A few Arkansas candidates who voted for the “private option” as state legislators are making the following seemingly contradictory claims: (1) I fought against Obamacare and Medicaid expansion; and (2) I support the “private option” which has nothing to do with Obamacare Medicaid expansion.  Critics of these claims say the candidates are using political double speak to avoid a backlash from their base, which is made up primarily of people who do not like anything about Obamacare or government expansion.

I am happy to announce that I have discovered a way for these two claims to both be true.  You only have to overcome a few problematic items.  Here is a simple path to proving that the two claims can both be true.

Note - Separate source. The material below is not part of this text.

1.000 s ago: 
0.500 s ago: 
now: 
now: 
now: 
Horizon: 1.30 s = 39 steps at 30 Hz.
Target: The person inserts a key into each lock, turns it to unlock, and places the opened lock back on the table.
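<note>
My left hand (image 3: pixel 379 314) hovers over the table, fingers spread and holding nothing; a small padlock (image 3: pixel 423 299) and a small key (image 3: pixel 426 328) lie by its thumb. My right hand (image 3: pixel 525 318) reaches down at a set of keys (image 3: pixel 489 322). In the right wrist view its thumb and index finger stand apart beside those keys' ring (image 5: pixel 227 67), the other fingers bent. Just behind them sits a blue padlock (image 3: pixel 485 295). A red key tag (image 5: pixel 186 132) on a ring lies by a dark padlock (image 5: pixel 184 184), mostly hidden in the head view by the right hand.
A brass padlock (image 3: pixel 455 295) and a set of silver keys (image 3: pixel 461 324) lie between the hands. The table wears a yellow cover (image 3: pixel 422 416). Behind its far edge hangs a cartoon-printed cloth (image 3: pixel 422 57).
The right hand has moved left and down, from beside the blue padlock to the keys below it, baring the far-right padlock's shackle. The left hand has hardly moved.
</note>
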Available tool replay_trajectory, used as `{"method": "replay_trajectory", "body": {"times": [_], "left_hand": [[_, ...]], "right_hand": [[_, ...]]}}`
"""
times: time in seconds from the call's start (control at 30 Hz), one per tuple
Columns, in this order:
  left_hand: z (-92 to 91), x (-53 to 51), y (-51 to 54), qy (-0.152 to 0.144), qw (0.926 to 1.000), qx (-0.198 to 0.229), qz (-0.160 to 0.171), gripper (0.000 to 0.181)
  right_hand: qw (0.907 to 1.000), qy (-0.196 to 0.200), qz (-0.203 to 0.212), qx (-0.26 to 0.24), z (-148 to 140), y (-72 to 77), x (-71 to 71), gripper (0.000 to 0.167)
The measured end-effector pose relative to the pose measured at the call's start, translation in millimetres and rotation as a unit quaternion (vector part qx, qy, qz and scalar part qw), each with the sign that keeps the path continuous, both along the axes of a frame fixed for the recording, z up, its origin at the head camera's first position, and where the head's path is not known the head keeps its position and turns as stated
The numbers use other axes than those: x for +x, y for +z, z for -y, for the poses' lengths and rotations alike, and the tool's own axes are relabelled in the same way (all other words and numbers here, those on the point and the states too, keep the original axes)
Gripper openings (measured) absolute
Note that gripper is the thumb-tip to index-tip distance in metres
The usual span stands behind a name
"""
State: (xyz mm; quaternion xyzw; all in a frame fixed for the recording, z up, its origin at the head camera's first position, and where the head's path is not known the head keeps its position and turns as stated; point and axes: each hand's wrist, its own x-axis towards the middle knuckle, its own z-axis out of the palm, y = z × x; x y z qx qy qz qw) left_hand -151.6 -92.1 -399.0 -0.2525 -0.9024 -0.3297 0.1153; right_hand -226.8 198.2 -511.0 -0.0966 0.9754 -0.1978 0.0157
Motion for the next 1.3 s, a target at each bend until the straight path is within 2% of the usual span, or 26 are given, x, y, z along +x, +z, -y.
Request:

All you need to do is demonstrate that:

  • The federal government must have lied when they say on their website that Arkansas expanded Medicaid.[1]
  • A multitude of maps showing Medicaid expansion states must all be wrong because each shows Arkansas as a Medicaid expansion state.[2]
  • It must have been a pure coincidence that the private option and Obamacare Medicaid Expansion both cover families up to 138% of the federal poverty level.[3]
  • Some unknown mysterious law must exist for Arkansas to get approval for the private option, since the only known authorization to expand to 138% and have the feds to pay for most of it comes from Obamacare Medicaid expansion.
  • The Arkansas Department of Human Services must have used the wrong form to get approval for the private option because the 1115 wavier is obtaining flexibility on financing Medicaid or delivering Medicaid services and is not for creating a program unrelated to Medicaid.[4]
  • The Arkansas Department of Human Services must have been confused when submitting the waiver application because the application talks about Arkansas Medicaid expansion, how the private option provides an option to traditional Medicaid delivery[5], and makes references to the Affordable Care Act (Obamacare).[6]
  • The federal officials at the Centers for Medicaid and Medicare Services must have been mistaken when they referenced Medicaid expansion in setting terms and conditions for Arkansas’s private option.[7]
  • The media must have been hypnotized into thinking that the private option is Obamacare Medicaid. Hypnotism victims include — the Arkansas Democrat Gazette[8], Harrison Daily Times[9], Hot Springs Daily[10], Southwest Times Record[11], Forbes[12], Los Angeles Times[13], Washington Times[14], etc.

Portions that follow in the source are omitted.